What to work on: Repeat exactly the lines from the start of the material below up to and including the "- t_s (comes" line.

Record excerpts:

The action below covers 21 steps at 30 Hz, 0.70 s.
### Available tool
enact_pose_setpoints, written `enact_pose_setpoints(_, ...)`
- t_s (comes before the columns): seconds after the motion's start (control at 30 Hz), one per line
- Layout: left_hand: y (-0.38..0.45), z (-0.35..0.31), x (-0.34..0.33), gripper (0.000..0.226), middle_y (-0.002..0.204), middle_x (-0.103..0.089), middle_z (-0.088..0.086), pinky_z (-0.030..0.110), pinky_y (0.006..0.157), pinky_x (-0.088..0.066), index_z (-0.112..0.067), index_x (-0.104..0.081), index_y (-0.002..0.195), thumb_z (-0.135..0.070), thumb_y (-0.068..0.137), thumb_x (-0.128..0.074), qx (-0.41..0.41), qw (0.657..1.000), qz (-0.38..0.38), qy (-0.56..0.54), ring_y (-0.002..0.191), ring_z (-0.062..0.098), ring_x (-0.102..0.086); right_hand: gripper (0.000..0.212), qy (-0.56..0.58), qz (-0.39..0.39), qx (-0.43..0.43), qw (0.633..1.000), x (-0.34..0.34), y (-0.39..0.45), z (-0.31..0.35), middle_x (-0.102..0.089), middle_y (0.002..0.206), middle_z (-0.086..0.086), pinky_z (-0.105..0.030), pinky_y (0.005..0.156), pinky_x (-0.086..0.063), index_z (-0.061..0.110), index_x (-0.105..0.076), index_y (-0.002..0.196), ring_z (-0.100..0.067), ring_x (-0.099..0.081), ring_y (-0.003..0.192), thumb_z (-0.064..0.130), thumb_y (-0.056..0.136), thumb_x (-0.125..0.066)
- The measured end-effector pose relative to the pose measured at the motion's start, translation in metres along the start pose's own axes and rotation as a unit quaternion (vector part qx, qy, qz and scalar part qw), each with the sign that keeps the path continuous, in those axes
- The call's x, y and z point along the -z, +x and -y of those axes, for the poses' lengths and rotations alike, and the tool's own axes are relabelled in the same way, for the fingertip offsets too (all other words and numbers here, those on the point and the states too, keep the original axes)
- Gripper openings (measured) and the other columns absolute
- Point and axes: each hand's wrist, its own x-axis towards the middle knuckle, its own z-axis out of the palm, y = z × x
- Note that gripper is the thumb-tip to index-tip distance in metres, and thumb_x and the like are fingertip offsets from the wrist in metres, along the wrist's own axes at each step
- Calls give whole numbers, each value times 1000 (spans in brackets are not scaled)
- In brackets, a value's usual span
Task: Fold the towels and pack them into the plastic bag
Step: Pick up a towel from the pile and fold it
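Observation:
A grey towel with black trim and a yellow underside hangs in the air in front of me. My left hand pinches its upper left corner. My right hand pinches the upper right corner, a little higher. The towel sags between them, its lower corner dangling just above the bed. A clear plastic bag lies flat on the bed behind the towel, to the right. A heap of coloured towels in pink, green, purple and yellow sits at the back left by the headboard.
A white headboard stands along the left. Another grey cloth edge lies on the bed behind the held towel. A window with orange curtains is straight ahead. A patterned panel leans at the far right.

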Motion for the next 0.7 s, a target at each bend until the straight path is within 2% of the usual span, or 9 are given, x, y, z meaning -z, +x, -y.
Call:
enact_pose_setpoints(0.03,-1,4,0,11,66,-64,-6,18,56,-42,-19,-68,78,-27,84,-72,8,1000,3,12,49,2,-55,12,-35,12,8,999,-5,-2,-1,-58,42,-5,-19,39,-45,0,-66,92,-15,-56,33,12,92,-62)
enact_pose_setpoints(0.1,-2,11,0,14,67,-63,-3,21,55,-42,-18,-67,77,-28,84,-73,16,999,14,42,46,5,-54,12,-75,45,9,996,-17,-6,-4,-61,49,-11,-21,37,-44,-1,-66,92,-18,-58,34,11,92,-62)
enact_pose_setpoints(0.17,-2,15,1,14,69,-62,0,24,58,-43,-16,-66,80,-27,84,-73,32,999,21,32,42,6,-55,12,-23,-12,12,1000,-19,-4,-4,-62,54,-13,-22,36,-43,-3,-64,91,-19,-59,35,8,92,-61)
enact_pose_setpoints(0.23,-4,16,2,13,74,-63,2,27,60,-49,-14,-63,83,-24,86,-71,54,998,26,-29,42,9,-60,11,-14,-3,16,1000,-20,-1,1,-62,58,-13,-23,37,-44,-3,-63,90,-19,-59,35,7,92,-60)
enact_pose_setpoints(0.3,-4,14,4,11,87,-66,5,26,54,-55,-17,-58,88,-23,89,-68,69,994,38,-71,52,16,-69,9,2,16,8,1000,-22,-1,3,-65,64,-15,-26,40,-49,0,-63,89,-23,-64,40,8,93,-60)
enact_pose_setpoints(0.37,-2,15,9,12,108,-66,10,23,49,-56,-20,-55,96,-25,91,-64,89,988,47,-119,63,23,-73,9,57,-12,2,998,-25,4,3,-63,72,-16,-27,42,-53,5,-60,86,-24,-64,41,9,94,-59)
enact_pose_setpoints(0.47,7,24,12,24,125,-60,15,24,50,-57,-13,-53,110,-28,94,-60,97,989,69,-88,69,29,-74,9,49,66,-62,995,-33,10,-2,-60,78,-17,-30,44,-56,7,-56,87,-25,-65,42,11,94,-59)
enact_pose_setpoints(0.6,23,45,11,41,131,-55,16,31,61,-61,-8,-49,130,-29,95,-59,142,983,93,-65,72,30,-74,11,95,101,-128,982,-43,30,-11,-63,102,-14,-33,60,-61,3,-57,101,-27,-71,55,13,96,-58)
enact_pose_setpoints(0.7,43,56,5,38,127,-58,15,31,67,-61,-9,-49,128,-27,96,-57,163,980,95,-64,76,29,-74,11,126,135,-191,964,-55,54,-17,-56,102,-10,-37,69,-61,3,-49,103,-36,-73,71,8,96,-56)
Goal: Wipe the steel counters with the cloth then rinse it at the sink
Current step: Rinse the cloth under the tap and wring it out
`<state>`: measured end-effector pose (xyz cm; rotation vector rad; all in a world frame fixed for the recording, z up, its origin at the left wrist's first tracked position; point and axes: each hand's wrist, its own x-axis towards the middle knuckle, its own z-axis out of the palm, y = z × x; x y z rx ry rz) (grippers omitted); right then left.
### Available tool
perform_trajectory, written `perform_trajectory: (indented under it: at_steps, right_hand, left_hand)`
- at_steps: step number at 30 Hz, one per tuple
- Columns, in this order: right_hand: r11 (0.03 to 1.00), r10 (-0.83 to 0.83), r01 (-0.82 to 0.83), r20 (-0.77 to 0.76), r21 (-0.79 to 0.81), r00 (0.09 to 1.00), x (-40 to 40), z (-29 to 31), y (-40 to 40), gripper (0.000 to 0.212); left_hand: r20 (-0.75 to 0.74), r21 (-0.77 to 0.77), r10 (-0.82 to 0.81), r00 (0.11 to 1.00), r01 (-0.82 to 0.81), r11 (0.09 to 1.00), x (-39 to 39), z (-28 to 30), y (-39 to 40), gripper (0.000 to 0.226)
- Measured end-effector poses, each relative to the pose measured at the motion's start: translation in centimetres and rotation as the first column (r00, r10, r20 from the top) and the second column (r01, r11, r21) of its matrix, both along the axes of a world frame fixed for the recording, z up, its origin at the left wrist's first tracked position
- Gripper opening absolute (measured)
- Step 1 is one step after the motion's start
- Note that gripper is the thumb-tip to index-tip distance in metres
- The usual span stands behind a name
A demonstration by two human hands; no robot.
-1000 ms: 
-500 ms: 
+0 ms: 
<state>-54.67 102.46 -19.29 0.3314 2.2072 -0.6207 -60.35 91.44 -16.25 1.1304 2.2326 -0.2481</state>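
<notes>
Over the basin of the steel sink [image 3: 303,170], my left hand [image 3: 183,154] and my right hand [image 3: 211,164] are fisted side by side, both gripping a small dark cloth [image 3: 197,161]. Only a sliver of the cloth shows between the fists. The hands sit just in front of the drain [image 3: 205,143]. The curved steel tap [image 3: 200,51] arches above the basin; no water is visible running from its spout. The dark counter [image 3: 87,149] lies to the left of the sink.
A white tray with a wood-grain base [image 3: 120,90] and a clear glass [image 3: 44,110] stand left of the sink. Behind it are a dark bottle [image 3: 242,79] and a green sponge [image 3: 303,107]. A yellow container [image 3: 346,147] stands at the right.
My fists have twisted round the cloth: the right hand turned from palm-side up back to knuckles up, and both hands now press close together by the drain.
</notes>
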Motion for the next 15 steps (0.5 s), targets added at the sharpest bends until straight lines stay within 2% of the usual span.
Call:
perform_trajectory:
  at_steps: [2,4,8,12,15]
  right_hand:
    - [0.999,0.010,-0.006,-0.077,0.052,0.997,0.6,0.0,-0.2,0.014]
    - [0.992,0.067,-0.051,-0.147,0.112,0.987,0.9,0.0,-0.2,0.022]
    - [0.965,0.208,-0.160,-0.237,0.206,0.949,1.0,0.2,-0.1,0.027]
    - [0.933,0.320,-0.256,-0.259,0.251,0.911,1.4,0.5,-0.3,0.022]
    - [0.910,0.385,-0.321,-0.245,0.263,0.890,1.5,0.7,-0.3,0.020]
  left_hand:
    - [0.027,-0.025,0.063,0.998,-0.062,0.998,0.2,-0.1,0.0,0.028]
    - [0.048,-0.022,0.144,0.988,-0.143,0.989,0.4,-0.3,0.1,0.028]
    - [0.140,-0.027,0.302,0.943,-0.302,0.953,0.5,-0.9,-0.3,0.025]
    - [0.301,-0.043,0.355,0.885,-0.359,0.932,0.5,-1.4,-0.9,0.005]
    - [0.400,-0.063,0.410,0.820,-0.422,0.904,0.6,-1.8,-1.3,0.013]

Answer section:
The action below covers 21 steps at 30 Hz, 0.70 s.
### Available tool
enact_pose_setpoints, written `enact_pose_setpoints(_, ...)`
- t_s (comes before the columns): seconds after the motion's start (control at 30 Hz), one per line

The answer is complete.